[WHAT THE TASK REQUIRES] Which of the lines below holds the string "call"? Copy every line that does.

[THE DATA]
--- --- ---

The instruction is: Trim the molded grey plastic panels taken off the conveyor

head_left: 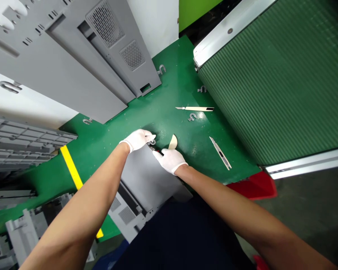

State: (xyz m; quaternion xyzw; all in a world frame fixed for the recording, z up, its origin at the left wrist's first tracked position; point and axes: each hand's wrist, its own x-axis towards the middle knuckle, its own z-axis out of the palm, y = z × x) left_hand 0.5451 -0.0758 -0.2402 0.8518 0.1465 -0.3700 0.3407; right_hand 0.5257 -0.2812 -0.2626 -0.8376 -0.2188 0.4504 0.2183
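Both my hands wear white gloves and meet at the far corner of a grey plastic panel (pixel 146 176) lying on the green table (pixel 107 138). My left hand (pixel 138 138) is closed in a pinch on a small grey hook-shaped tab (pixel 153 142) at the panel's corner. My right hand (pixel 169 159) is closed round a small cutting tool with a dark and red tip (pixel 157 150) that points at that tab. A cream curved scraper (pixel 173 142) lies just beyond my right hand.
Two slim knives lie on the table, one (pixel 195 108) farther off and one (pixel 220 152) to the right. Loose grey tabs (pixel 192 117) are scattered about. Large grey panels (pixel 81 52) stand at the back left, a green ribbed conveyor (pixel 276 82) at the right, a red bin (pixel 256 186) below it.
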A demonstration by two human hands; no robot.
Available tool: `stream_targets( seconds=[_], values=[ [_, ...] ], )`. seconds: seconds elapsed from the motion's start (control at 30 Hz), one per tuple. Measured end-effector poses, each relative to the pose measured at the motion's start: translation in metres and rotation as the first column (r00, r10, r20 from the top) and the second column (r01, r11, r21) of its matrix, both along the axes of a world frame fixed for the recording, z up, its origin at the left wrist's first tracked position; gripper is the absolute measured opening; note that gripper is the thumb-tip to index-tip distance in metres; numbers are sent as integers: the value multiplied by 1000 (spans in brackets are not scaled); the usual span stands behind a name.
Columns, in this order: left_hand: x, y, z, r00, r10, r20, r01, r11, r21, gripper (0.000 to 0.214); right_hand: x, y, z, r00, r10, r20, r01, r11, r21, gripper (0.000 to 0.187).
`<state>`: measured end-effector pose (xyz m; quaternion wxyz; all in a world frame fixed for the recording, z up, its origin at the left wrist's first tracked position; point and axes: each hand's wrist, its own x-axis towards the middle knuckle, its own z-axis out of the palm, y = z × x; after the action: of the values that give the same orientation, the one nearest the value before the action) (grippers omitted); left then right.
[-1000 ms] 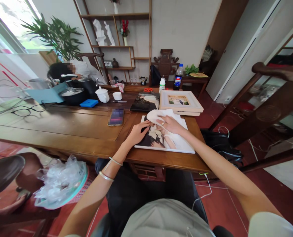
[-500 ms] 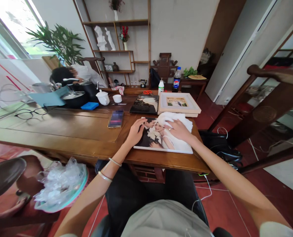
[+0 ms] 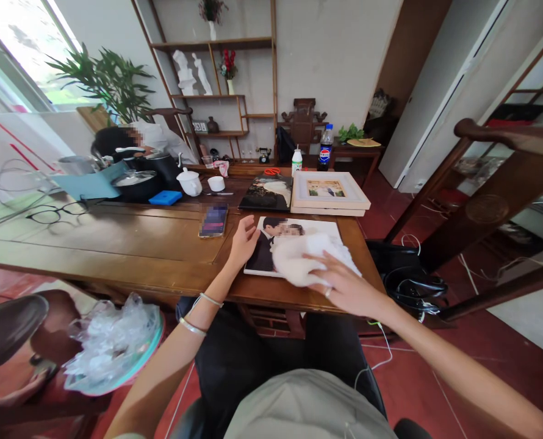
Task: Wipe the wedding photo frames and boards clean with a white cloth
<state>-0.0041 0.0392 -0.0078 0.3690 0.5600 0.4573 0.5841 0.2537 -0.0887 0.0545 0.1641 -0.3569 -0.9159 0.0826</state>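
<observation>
A wedding photo panel [image 3: 261, 253] lies flat near the table's front edge, showing a couple. My left hand [image 3: 244, 241] is at its left edge, fingers bent together against the side. With its fingers pressed down, my right hand [image 3: 345, 283] holds a crumpled white cloth [image 3: 299, 259] on the panel. Cloth and hand cover the lower middle and right of the picture.
Behind the panel are a dark photo album [image 3: 266, 192] and a white framed picture [image 3: 365, 204]. A phone [image 3: 213, 221] lies to the left. Farther back stand a teapot [image 3: 190, 183], a white bottle [image 3: 296, 161] and a cola bottle [image 3: 325, 149]. One person sits across the table.
My right hand has drawn the cloth from the panel's upper right down toward its front edge. My left hand has shifted slightly left, off the picture to the panel's side.
</observation>
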Motion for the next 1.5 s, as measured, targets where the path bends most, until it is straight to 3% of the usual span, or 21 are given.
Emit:
stream_targets(
  seconds=[0.1, 0.17, 0.27, 0.37, 0.53, 0.6, 0.67, 0.73, 0.9, 1.07, 1.17, 1.23, 1.3, 1.33, 1.43, 1.5],
  values=[
    [0, 3, -1, 996, -12, 91, 33, 973, -229, 51, 28, 28, -7, 985, -172, 2, 171, 985, 21, 35],
    [-1, 5, 0, 990, -2, 140, 43, 957, -287, 52, 35, 53, -11, 963, -269, 22, 268, 963, 25, 40],
    [-1, 5, 2, 981, -3, 192, 65, 947, -314, 52, 27, 84, -12, 928, -367, 60, 364, 930, 53, 42],
    [-4, 2, 5, 969, -27, 244, 106, 943, -317, 52, 0, 96, -9, 911, -399, 105, 389, 916, 104, 38],
    [-10, -3, 11, 941, -6, 337, 134, 924, -357, 48, -54, 71, -6, 966, -208, 156, 189, 974, 128, 37],
    [-12, -5, 15, 912, 21, 410, 139, 924, -356, 42, -71, 52, -7, 978, -149, 143, 124, 978, 169, 46],
    [-12, -8, 19, 881, 41, 471, 145, 925, -351, 36, -81, 35, -8, 980, -147, 133, 115, 969, 217, 60],
    [-12, -10, 23, 854, 57, 517, 159, 918, -364, 30, -87, 24, -7, 975, -170, 145, 129, 958, 256, 59],
    [-11, -16, 28, 837, 39, 545, 179, 923, -340, 31, -90, 16, -4, 964, -194, 179, 126, 934, 335, 55],
    [-16, -24, 33, 822, -109, 560, 306, 912, -272, 39, -80, 11, 5, 968, -152, 199, 48, 893, 448, 46],
    [-15, -36, 43, 753, -244, 611, 429, 886, -175, 41, -63, 11, 18, 991, -111, 74, 60, 864, 500, 42],
    [-9, -46, 48, 718, -303, 627, 468, 877, -111, 39, -50, 13, 31, 987, -110, -114, 153, 847, 509, 40],
    [1, -56, 50, 706, -359, 611, 528, 841, -115, 38, -38, 13, 45, 914, -138, -382, 318, 829, 460, 31],
    [7, -60, 49, 729, -357, 584, 535, 829, -162, 38, -33, 12, 53, 836, -151, -528, 403, 822, 402, 26],
    [25, -72, 42, 844, -207, 495, 385, 876, -291, 45, -29, 6, 73, 465, -150, -872, 539, 830, 145, 25],
    [36, -80, 40, 822, -270, 501, 436, 864, -251, 39, -32, 2, 79, 219, -105, -970, 528, 849, 27, 32]
  ],
)
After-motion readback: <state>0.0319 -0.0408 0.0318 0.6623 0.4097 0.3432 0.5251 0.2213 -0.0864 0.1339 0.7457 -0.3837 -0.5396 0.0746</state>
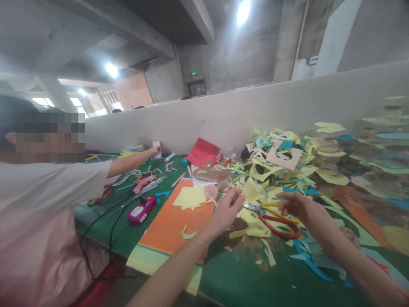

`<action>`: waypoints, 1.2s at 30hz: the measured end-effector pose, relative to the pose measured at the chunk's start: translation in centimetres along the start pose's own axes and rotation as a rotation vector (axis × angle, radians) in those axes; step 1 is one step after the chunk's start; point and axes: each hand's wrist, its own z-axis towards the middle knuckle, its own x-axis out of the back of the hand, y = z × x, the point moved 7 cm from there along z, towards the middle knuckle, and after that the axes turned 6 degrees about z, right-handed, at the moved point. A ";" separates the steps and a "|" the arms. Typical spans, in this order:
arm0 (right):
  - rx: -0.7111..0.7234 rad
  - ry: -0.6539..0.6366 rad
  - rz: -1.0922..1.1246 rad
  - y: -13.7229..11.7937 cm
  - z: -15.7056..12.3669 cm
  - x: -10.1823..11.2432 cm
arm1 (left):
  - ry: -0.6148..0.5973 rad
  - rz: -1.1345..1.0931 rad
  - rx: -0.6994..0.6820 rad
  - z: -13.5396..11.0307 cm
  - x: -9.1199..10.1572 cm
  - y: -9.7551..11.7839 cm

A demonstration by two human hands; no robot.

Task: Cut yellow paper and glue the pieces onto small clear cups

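Observation:
My left hand (227, 209) is closed, thumb and fingers pinching a small piece of yellow paper (251, 192) that stands up from the fingertips. To its right, my right hand (298, 207) hovers over the scrap pile with fingers curved and apart, holding nothing. Between the hands lies a pair of scissors (252, 207), one handle loop red and the other yellow, on top of yellow offcuts. The right fingertips are close to the yellow handle; whether they touch it I cannot tell.
Orange paper (179, 217) and yellow sheets (189, 198) lie left of my hands. A heap of cut scraps (268, 170) fills the back right. Red paper (203, 152) leans near the grey partition (223, 115). Left are a purple power strip (141, 210) and a seated person (47, 187) holding a phone.

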 end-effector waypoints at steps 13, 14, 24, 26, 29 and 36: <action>0.161 -0.099 -0.555 -1.0 -1.6 -4.6 | -0.202 0.069 -0.004 -0.8 -2.7 0.3; 0.163 -0.097 -0.568 -1.0 -1.6 -4.4 | -0.202 0.061 -0.002 -0.8 -2.7 0.3; 0.166 -0.078 -0.607 -1.0 -1.7 -4.2 | -0.190 0.126 -0.004 -0.8 -2.5 0.5; 0.156 -0.071 -0.617 -1.0 -1.8 -4.2 | -0.178 0.161 -0.026 -0.8 -2.4 0.8; 0.135 -0.055 -0.613 -0.9 -1.7 -4.1 | -0.167 0.196 -0.053 -0.9 -2.3 1.2; 0.121 -0.039 -0.605 -1.1 -1.8 -4.1 | -0.159 0.288 -0.072 -0.9 -2.2 1.5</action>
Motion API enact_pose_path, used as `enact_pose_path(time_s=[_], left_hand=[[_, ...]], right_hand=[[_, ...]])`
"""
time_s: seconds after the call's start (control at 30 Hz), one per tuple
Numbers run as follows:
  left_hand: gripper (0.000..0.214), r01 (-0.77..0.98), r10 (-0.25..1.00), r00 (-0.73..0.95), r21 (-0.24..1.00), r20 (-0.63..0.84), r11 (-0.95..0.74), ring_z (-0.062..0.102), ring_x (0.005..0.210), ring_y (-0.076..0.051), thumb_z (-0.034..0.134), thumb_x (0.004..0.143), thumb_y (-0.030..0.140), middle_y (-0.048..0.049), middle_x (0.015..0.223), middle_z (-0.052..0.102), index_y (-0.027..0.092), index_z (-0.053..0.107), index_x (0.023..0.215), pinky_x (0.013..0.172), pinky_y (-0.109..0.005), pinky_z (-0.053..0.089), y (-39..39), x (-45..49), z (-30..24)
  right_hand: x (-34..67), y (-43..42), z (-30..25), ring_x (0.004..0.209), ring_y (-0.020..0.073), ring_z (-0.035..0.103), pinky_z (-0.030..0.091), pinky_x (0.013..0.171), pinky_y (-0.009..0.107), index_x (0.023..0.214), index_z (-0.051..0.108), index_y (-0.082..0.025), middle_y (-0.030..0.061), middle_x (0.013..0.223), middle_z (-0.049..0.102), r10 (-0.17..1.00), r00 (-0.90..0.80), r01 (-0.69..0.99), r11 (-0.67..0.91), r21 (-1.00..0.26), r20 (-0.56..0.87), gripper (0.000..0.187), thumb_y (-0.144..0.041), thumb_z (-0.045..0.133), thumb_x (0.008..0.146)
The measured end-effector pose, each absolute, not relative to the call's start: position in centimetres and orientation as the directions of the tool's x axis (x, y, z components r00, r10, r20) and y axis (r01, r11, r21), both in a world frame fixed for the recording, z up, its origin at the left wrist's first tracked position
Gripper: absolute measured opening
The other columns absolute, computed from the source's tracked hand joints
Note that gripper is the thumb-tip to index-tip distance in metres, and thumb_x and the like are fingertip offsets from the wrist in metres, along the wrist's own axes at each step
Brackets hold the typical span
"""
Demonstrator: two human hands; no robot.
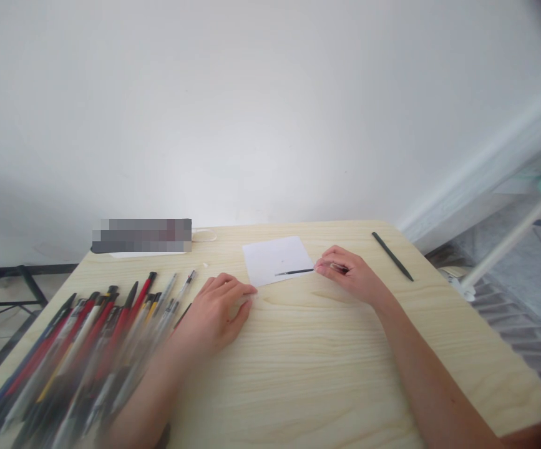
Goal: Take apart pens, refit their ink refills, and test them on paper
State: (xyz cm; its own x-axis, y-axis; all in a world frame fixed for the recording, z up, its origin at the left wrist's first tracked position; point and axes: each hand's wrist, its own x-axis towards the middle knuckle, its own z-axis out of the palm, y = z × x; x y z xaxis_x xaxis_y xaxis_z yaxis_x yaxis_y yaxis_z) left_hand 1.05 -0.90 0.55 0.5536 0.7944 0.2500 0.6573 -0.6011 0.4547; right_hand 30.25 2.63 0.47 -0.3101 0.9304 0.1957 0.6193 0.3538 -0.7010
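Note:
My right hand [352,273] rests on the light wooden table [326,362], fingers pinched on the end of a thin dark pen refill [294,272]. The refill lies flat, its tip on a small white sheet of paper [274,257]. My left hand [218,312] lies palm down on the table left of the paper, fingers loosely spread and holding nothing. Its fingertips point toward the paper's lower left corner. A row of several pens [87,349], red, black, blue, yellow and clear, lies just left of that hand.
A slim black stick-like tool [392,255] lies near the table's far right edge. A blurred dark object [141,236] and a small white oval thing [203,236] sit at the back by the white wall. Floor and a white stand show right of the table.

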Motion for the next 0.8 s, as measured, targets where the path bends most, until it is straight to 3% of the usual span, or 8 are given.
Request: enact_pose_path(time_s=[0.17, 0.33, 0.5, 0.63, 0.8], left_hand=[[0.027, 0.631, 0.754, 0.633, 0.447, 0.175, -0.634, 0.046, 0.097, -0.024, 0.047, 0.076, 0.009, -0.0056, 0.098, 0.06, 0.023, 0.064, 0.091, 0.085, -0.041, 0.038, -1.1, 1.3, 1.2], [0.036, 0.623, 0.756, 0.631, 0.466, 0.176, -0.628, 0.045, 0.099, -0.024, 0.045, 0.068, 0.003, -0.006, 0.1, 0.057, 0.022, 0.062, 0.094, 0.086, -0.041, 0.038, -1.3, 1.3, 1.5], [0.007, 0.67, 0.808, 0.545, 0.463, 0.224, -0.58, 0.047, 0.091, -0.023, 0.051, 0.079, 0.023, -0.006, 0.092, 0.057, 0.02, 0.055, 0.084, 0.083, -0.039, 0.039, -1.2, 1.4, 1.2], [0.023, 0.764, 0.853, 0.456, 0.382, 0.252, -0.521, 0.049, 0.082, -0.022, 0.053, 0.08, 0.042, -0.0043, 0.082, 0.057, 0.019, 0.05, 0.079, 0.079, -0.04, 0.039, -0.8, 1.3, 0.7], [0.024, 0.783, 0.88, 0.431, 0.402, 0.2, -0.475, 0.052, 0.076, -0.02, 0.058, 0.077, 0.042, -0.0016, 0.076, 0.056, 0.02, 0.052, 0.079, 0.07, -0.034, 0.041, -0.6, 1.2, 0.2]], right_hand=[[29.1, 2.1, 0.4, 0.058, 0.0095, 0.047, 0.036, 0.051, 0.022, 0.079, 0.065, -0.019, 0.0023, 0.075, 0.057, 0.905, -0.386, 0.64, 0.402, -0.655, 0.178, 0.024, -0.038, 0.051, 0.084], [28.3, 1.8, 0.4, 0.057, 0.0088, 0.047, 0.036, 0.049, 0.021, 0.08, 0.065, -0.019, 0.002, 0.076, 0.057, 0.892, -0.425, 0.639, 0.415, -0.648, 0.153, 0.022, -0.035, 0.051, 0.084], [28.3, 1.9, 0.4, 0.059, 0.0099, 0.05, 0.037, 0.051, 0.022, 0.078, 0.065, -0.019, 0.0025, 0.074, 0.058, 0.877, -0.45, 0.639, 0.45, -0.624, 0.171, 0.024, -0.036, 0.05, 0.085], [28.3, 1.8, 0.4, 0.059, 0.01, 0.05, 0.036, 0.05, 0.022, 0.078, 0.066, -0.019, 0.0023, 0.074, 0.059, 0.881, -0.445, 0.65, 0.44, -0.619, 0.158, 0.024, -0.036, 0.05, 0.085], [28.2, 1.7, 0.4, 0.059, 0.0095, 0.05, 0.037, 0.05, 0.022, 0.078, 0.067, -0.02, 0.002, 0.075, 0.06, 0.882, -0.456, 0.649, 0.42, -0.634, 0.118, 0.022, -0.035, 0.052, 0.083]])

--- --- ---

[PROBLEM SOLUTION]
time_s: seconds after the call's start (control at 30 Hz), one per tuple
The measured end-effector pose, each absolute, not relative to the call's start: position in centimetres and orientation as the directions of the tool's x axis (x, y, z components r00, r10, r20) and y axis (r01, r11, r21), both in a world frame fixed for the recording, z up, its origin at the left wrist's first tracked position

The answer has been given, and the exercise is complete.